Respectability and Service

It took years for the business to make itself respectable. Eventually, through the efforts of such advertising notables as J. Walter Thompson, who brought scrupulous honesty to his agency dealings, and Cyrus H. K. Curtis, who effectively invented the modern magazine, the business gained stature. Coupled with fast-growing national markets that demanded consumer products, manufacturers were forced to use advertising to spread the word.

Into this environment came Albert Lasker, the man most responsible for evolving the advertising agency into something close to its present form. Lasker, who owned Lord and Thomas, the first great agency of the 20th century, recognized the importance of the creative process in advertising a product. Instead of trusting advertisement creation to the client or to the composing room foreman of the newspaper, he hired copywriters and later artists to create a look and style for ads that would make them stand out. With this pioneering philosophy of creativity in place, Lasker expanded the role of the account executive to mediate between the business realism of the client and the creative staff. His contributions permanently shaped the dynamics of agency work: client on one side, creatives on the other, account executives in between.

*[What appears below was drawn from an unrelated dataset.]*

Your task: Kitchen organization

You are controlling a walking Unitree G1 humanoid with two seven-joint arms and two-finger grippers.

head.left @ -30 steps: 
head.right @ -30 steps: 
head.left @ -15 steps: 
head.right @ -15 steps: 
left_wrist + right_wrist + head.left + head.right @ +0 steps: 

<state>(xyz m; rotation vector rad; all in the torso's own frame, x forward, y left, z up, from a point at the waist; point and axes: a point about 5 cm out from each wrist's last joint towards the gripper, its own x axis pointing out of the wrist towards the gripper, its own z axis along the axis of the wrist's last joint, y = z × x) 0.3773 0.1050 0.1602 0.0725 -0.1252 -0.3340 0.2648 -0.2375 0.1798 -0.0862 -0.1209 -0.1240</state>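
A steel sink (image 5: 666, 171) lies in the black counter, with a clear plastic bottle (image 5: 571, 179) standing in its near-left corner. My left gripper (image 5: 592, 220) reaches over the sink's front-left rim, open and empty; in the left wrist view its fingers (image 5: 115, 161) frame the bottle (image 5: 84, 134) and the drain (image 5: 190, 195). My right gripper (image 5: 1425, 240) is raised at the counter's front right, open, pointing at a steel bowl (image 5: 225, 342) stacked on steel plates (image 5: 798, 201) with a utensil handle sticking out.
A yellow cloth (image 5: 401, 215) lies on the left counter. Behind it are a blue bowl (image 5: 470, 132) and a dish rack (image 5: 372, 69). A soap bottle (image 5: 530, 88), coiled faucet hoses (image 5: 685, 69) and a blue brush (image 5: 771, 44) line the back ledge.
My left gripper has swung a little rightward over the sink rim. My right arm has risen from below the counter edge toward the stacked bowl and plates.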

Advertising, almost overnight, became respectable, even believable, and certainly enjoyable. For his innovations, Lasker was well rewarded. He reportedly made $3 million dollars a year at the height of the Great Depression.

The story continues through the great radio shows and jingles of the 1930s and early 1940s, the post-war boom of the late 1940s, 1950s, and 1960s when David Ogilvy, Bill Bernbach, Rosser Reeves, and others made their mark and network television became king.

A Whole New Ballgame

Advertising was a different business then. Bold, young advertising creators had the opportunity to work directly with company leaders to create memorable images for products. Today, in most larger companies, advertising is a more technocratic process, driven by marketing analysis and committee approval. By the time an ad moves out of review, it has often been watered down sufficiently to render it forgettable. The bold creators rarely reach the real decision makers.

This is a shame, because on today's crowded channels, only exceptional creative work stands out.

The industry has been reshaped again, more dramatically and more quickly than at any previous point in its history. Digital media fragmented the audience. Social platforms changed the relationship between brands and consumers. Programmatic buying transformed how media is purchased. Now AI is reshaping what agencies produce, how they produce it, and what clients believe they need an agency for at all.

What will happen to advertising? Will it cease to exist as we know it today?

Advertising still serves a vital function. It informs and it motivates. Even with its puffery and occasional half-truths, advertising remains the most efficient form of commercial information in a free-market world. The tools will keep changing. The function will not. As long as there are products to sell and audiences to reach, there will be a need for people who know how to connect the two with clarity, creativity, and craft.

A powerful message delivered to a waiting world. That has always been the job. It still is.